** YOUR GOAL **
Could you reproduce, from the records below, everything from the line with "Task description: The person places" down to the line with "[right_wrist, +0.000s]", keeping both of those lines and changing nothing?

** EXERCISE INPUTS **

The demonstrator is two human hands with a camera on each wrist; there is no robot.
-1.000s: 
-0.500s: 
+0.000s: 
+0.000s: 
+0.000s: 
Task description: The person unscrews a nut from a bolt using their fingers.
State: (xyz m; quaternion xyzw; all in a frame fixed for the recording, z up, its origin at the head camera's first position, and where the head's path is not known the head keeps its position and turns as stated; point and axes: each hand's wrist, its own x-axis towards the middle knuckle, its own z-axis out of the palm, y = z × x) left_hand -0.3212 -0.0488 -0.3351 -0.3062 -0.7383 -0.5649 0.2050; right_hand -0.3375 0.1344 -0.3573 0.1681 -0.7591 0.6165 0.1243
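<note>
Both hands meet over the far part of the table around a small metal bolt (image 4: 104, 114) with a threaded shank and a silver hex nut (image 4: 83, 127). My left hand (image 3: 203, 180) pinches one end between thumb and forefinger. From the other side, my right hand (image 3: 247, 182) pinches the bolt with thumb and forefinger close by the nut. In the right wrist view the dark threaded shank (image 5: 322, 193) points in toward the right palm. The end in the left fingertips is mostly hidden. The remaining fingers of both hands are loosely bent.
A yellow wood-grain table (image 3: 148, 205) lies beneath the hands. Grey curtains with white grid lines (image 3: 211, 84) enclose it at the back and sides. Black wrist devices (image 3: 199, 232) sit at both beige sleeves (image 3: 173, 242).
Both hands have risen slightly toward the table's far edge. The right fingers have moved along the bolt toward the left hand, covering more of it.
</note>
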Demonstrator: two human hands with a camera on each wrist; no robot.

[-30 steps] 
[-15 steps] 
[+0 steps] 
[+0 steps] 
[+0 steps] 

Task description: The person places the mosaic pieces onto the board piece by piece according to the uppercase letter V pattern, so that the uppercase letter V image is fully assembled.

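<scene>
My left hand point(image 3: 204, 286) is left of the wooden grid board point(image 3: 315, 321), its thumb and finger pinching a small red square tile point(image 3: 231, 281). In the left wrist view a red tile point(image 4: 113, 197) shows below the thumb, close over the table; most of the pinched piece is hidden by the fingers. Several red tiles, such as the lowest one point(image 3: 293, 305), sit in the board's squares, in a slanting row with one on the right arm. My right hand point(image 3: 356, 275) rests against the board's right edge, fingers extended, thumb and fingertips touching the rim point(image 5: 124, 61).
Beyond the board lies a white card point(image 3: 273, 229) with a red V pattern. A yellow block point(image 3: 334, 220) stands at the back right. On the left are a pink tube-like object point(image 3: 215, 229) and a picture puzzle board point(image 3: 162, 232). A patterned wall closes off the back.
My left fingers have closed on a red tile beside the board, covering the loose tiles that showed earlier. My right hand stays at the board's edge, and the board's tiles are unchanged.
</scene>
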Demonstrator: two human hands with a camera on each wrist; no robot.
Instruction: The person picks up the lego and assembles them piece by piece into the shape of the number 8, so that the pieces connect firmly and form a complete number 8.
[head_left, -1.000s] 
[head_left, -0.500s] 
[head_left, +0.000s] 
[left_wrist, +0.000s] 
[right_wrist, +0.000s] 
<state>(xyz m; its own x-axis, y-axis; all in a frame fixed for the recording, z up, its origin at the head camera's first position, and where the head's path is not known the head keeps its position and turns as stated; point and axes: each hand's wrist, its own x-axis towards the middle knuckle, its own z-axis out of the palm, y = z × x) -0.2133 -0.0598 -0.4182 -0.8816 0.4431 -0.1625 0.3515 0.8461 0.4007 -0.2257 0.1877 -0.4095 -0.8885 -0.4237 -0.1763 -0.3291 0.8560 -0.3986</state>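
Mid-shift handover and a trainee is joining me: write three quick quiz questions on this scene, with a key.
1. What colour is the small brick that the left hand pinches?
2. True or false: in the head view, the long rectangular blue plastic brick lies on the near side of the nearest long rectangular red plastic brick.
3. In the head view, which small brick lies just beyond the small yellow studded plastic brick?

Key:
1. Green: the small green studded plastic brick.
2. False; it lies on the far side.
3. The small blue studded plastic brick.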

** SOLVED PROBLEM **
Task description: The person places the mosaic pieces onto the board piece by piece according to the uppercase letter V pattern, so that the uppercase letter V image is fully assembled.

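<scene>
My left hand point(image 3: 204, 286) is left of the wooden grid board point(image 3: 315, 321), its thumb and finger pinching a small red square tile point(image 3: 231, 281). In the left wrist view a red tile point(image 4: 113, 197) shows below the thumb, close over the table; most of the pinched piece is hidden by the fingers. Several red tiles, such as the lowest one point(image 3: 293, 305), sit in the board's squares, in a slanting row with one on the right arm. My right hand point(image 3: 356, 275) rests against the board's right edge, fingers extended, thumb and fingertips touching the rim point(image 5: 124, 61).
Beyond the board lies a white card point(image 3: 273, 229) with a red V pattern. A yellow block point(image 3: 334, 220) stands at the back right. On the left are a pink tube-like object point(image 3: 215, 229) and a picture puzzle board point(image 3: 162, 232). A patterned wall closes off the back.
My left fingers have closed on a red tile beside the board, covering the loose tiles that showed earlier. My right hand stays at the board's edge, and the board's tiles are unchanged.
</scene>
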Demonstrator: two human hands with a camera on each wrist; no robot.
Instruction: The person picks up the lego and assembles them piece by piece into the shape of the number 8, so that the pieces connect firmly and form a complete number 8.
[head_left, -1.000s] 
[head_left, -0.500s] 
[head_left, +0.000s] 
[left_wrist, +0.000s] 
[right_wrist, +0.000s] 

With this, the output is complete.